"UNE SI LONGUE LETTRE" ÉCRASE HOLLYWOOD
Sorti en juillet, le film a créé la surprise en battant les productions hollywoodiennes dans les salles de Dakar. L'adaptation du roman de Mariama Bâ prouve qu'un film "entièrement africain" peut rivaliser avec des franchises à gros budget

(SenePlus) - Douze années de travail acharné ont abouti à un succès retentissant que même sa réalisatrice n'avait pas anticipé. "Une si longue lettre", adaptation cinématographique du roman emblématique de Mariama Bâ par la cinéaste sénégalaise Angèle Diabang, a créé la surprise en dominant le box-office de Dakar depuis sa sortie en juillet, dépassant des productions hollywoodiennes aux budgets colossaux.
Au cinéma Pathé de Dakar, le film a maintenu sa position de leader "tout au long des mois de juillet et août, et continuait encore à attirer les foules début septembre", selon TV5MONDE. Cette performance remarquable a permis au long-métrage de surclasser des blockbusters américains comme "Jurassic World: Rebirth" avec Scarlett Johansson, "F1" ou encore "Superman".
"Le fait que le film ait pu battre des franchises à plusieurs millions de dollars auprès du public sénégalais a été une merveilleuse surprise", confie Angèle Diabang, 46 ans, dans un entretien accordé à l'AFP. Cette victoire symbolique démontre qu'"un film dont le contenu est entièrement sénégalais – africain – peut vraiment attirer autant de spectateurs et même réussir face aux blockbusters américains, malgré des budgets complètement différents".

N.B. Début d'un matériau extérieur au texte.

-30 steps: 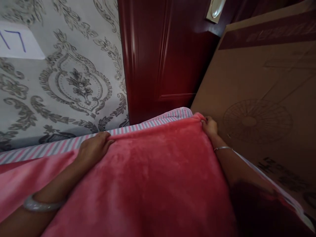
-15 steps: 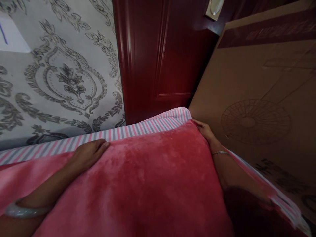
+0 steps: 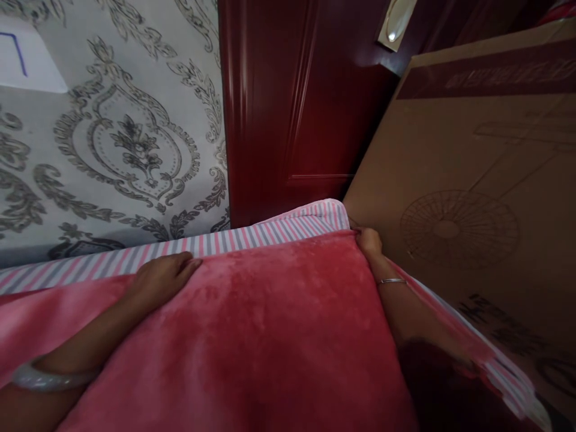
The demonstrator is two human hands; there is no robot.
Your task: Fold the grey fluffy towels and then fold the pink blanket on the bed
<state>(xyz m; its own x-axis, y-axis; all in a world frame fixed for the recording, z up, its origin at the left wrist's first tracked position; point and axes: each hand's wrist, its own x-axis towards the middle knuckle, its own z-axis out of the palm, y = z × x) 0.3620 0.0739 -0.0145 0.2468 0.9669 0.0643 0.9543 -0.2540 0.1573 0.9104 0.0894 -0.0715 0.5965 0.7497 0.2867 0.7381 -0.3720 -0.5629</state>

Le film s'inspire du roman épistolaire publié en 1979 par Mariama Bâ, œuvre majeure qui raconte l'histoire de Ramatoulaye Fall, confrontée au choix de son mari de prendre une seconde épouse plus jeune. Cette adaptation explore des thématiques universelles : la polygamie, la sororité, l'émancipation féminine et le conflit entre tradition et modernité dans la société ouest-africaine.
L'ouvrage original, inscrit au programme scolaire et universitaire au Sénégal, bénéficie d'un attachement particulier du public. "Ils sont en train de transférer leur amour pour le roman dans le film", analyse Angèle Diabang. "C'est pour ça que je n'ai pas abandonné" malgré les douze années nécessaires à la réalisation du projet.
Face au refus des distributeurs français, la réalisatrice a opté pour une stratégie audacieuse en privilégiant le marché local. "On s'est dit on va essayer de le faire marcher au Sénégal. Ça ne marchera pas en France, ça ne marchera pas dans le monde, ça ne marchera pas peut-être en Afrique. Mais au Sénégal, si ça marche, on aura tout gagné", explique-t-elle.
Cette approche s'est révélée gagnante. Le film est désormais diffusé dans 16 cinémas à travers l'Afrique francophone et a fait salle comble lors de ses premières projections en Côte d'Ivoire et en Guinée fin août. Au total, il a attiré des milliers de spectateurs au Sénégal et dans la sous-région.
L'engouement dépasse le simple divertissement. Sur les réseaux sociaux, les spectateurs décortiquent chaque détail du film, allant jusqu'à se renseigner sur les lieux d'achat des costumes des personnages. "C'est le film de l'été", témoigne Adji Ndimo, spectatrice de 29 ans. "Tout le monde vient pour le regarder. On en parle sur les réseaux sociaux, on voit également l'affiche sur les panneaux publicitaires partout à Dakar."
La résonance du film trouve également écho dans l'actualité politique sénégalaise, où la polygamie reste d'actualité avec le président Bassirou Diomaye Faye et son Premier ministre Ousmane Sonko qui comptent chacun deux épouses.
Forte de ce succès régional, Angèle Diabang, qui a produit et réalisé une vingtaine de films, vise désormais une sortie en France et au-delà, espérant reproduire ce triomphe sur la scène internationale.